La Corte ha inoltre affermato che i giudici nazionali sono tenuti a dare piena
efficacia all'articolo 325 Tfue, disapplicando, all'occorrenza, le norme sulla
prescrizione.
La
Corte di cassazione e la Corte d'appello di Milano hanno tuttavia ritenuto che
i principi derivanti dalla sentenza Taricco potessero comportare una violazione del principio di legalità dei
reati e delle pene, sancito nella Costituzione italiana. Esse si sono di
conseguenza rivolte alla Corte costituzionale italiana.
La
Corte costituzionale ha sollevato dubbi sulla compatibilità della soluzione che
emerge dalla sentenza Taricco con i principi supremi dell'ordine costituzionale
italiano e con il rispetto dei diritti inalienabili della persona. In
particolare, secondo tale organo giurisdizionale, questa soluzione potrebbe
ledere il principio di legalità dei reati e delle pene, il quale impone,
segnatamente, che le norme penali siano determinate con precisione e non
possano essere retroattive. Essa ha quindi deciso di chiedere alla Corte un
chiarimento sul significato da attribuire all'articolo 325 Tfue, letto alla
luce della sentenza Taricco.
Con
la sua odierna sentenza, emessa nell'ambito di un procedimento accelerato , la Corte rileva che l'articolo 325 Tfue
pone a carico degli Stati membri obblighi di risultato che non sono
accompagnati da alcuna condizione quanto alla loro attuazione. Spetta quindi ai
giudici nazionali competenti dare piena efficacia agli obblighi derivanti
dall'articolo 325 Tfue, in particolare applicando i principi enunciati nella
sentenza Taricco.

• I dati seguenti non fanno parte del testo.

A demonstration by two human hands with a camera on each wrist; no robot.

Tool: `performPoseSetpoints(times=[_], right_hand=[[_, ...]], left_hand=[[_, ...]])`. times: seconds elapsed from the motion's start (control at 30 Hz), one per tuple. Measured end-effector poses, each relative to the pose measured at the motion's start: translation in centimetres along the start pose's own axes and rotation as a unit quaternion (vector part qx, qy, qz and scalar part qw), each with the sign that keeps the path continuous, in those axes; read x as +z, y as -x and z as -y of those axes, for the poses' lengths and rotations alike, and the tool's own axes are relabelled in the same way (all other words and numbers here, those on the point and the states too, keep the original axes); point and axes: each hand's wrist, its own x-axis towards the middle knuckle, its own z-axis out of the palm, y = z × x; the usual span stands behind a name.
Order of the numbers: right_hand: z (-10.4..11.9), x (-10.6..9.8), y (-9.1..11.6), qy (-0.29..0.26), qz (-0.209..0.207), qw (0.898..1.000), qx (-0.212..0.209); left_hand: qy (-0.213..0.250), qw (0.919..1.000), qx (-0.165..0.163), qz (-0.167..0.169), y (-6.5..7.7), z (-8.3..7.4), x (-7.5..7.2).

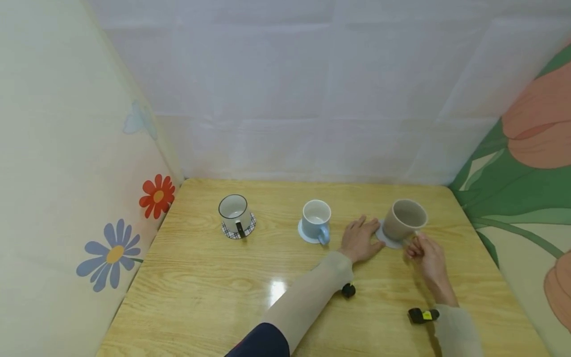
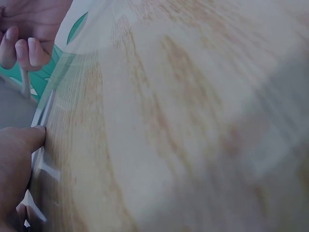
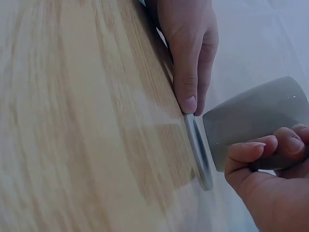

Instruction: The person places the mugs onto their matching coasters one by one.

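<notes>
My right hand point(image 1: 430, 260) grips the handle of a grey mug point(image 1: 396, 227). In the right wrist view the mug's base stands slightly off a round grey coaster point(image 3: 199, 157), with a gap showing between them. Flat on the wooden table, my left hand point(image 1: 359, 243) has its thumb and fingertips at the coaster's left edge, fingers mostly straight. The left wrist view catches only part of that hand, with curled fingers of the right hand at the mug handle above it.
Left of my left hand, a light blue and white cup point(image 1: 315, 218) stands on a pale coaster point(image 1: 305, 233). Farther left, a white mug point(image 1: 234, 213) with a black rim and handle sits on a checked coaster point(image 1: 251, 228). A white sheet point(image 1: 290, 99) hangs behind the table point(image 1: 200, 297).
</notes>
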Motion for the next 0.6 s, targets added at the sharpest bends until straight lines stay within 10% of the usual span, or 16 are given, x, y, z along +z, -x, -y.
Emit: performPoseSetpoints(times=[0.6], right_hand=[[-0.66,0.24,0.41,-0.032,-0.003,0.999,0.011]], left_hand=[[0.000,0.9999,0.006,-0.014,-0.44,0.40,1.03]])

La Corte, peraltro,
osserva che spetta in prima battuta al legislatore nazionale stabilire norme
sulla prescrizione che consentano di ottemperare agli obblighi derivanti
dall'articolo 325 Tfue.
Tuttavia,
la Corte rileva che, secondo la Corte costituzionale, ai sensi del diritto
italiano, la prescrizione rientra nel diritto sostanziale e resta quindi
soggetta al principio di legalità dei reati e delle pene. In tale contesto,
essa richiama, da un lato, i requisiti di prevedibilità, determinatezza e
irretroattività della legge penale derivanti dal principio di legalità dei
reati e delle pene, sancito nella Carta dei diritti fondamentali dell'Unione
europea nonché nella Convenzione per la salvaguardia dei diritti dell'uomo e
delle libertà fondamentali, e, dall'altro, il fatto che tale principio riveste
importanza essenziale tanto negli Stati membri quanto nell'ordinamento
giuridico dell'Unione.
Di conseguenza, l'obbligo di
garantire un'efficace riscossione delle risorse dell'Unione derivante
dall'articolo 325 Tfue non può contrastare con il principio di legalità dei
reati e delle pene.
Pertanto,
la Corte conclude che quando un giudice nazionale, in procedimenti riguardanti
persone accusate di aver commesso reati in materia di IVA, ritiene che
l'obbligo di applicare i principi enunciati nella sentenza Taricco contrasti
con il principio di legalità, esso non è tenuto a conformarsi a tale obbligo, e
ciò neppure qualora il rispetto del medesimo consentisse di rimediare a una
situazione nazionale incompatibile con il diritto dell'Unione.